Pour le désormais ministre de la Transition écologique et solidaire, l’enjeu du plan climat est crucial et doit permettre de dessiner la France de demain. [ERIC FEFERBERG / AFP]

Une étape clé pour rendre la planète «great again». Alors que le Premier ministre, Edouard Philippe, a esquissé les contours du plan climat, mardi face à l’Assemblée nationale, il doit être officiellement présenté ce 6 juillet par Nicolas Hulot.

Pour le ministre de la Transition écologique et solidaire, le rendez-vous est crucial. cela va en effet lui permettre d’asseoir sa légitimité, et de clarifier ses intentions en matière de lutte contre le réchauffement climatique, dans des domaines aussi divers que l’énergie, les transports ou encore la fiscalité.

Des objectifs ambitieux

Prévu pour être «un plan de travail précis», le plan Hulot affiche des objectifs ambitieux. En premier lieu, la France devra ainsi parvenir à une «neutralité carbone» à l’horizon 2050. Un engagement qui va ainsi plus loin que les précédents, qui visaient l’équilibre au cours de la «seconde moitié du siècle».

Concrètement, cela signifie que la France ne devra pas se contenter de réduire ses émissions de CO2, mais qu’elle s’engage à ce qu’elles soient absorbées en totalité par ses sols, forêts, océans, etc.

Pour ce faire, l’Hexagone devra s’affranchir des énergies fossiles et elle n’accordera plus, à l’avenir, de nouveaux permis d’exploration d’hydrocarbures.

Parmi les autres ambitions, un équilibrage de la fiscalité entre le diesel et l’essence sera mis en place d’ici à 2022 et les déchets mis en décharge devront être divisés par deux d’ici à 2025.

Tous les plastiques devront quant à eux être recyclés à 100 % à la même échéance. D’autres chantiers importants restent en revanche encore flous, tels les objectifs en matière de développement des énergies renouvelables, la baisse de la part du nucléaire dans la production électrique ou la réduction par deux du recours aux pesticides.

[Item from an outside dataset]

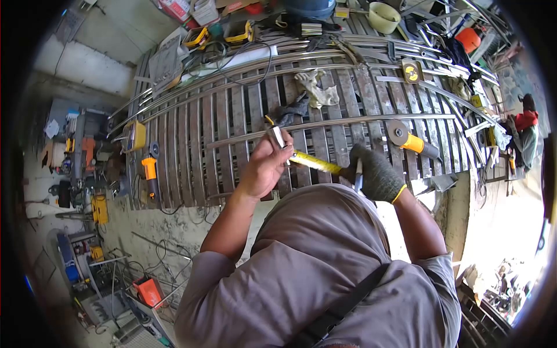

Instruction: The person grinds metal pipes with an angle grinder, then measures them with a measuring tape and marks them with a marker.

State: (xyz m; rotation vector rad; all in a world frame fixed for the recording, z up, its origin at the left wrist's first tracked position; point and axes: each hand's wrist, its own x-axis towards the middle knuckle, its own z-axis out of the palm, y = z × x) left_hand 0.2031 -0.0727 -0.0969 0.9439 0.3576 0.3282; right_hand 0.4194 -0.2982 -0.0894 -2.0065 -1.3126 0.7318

Nicolas Hulot devra donc apporter les précisions nécessaires dès aujourd’hui et expliquer comment l’exécutif va passer des paroles aux actes.

Des actes passés au crible

Les ONG, de leur côté, attendent du concret. A l’image du CCFD-Terre Solidaire, elles ont prévenu qu’elles passeraient «au crible» la cohérence du plan climat.

L’ex-ministre délégué au développement, Pascal Canfin, a lui aussi indiqué qu’il attendait de «voir concrètement ce qui sera annoncé par Nicolas Hulot pour donner corps [à son projet]».

Autre obstacle, le plan de Nicolas Hulot est interministériel. Sa feuille de route devra donc être cohérente avec celles des autres ministères et des arbitrages seront inévitables.

Mais il peut compter sur l’aide d’Emmanuel Macron, qui, depuis le retrait américain de l’accord de Paris, s’affirme comme le leader de la coopération mondiale contre le changement climatique. Quitte à exposer la France sur la scène internationale.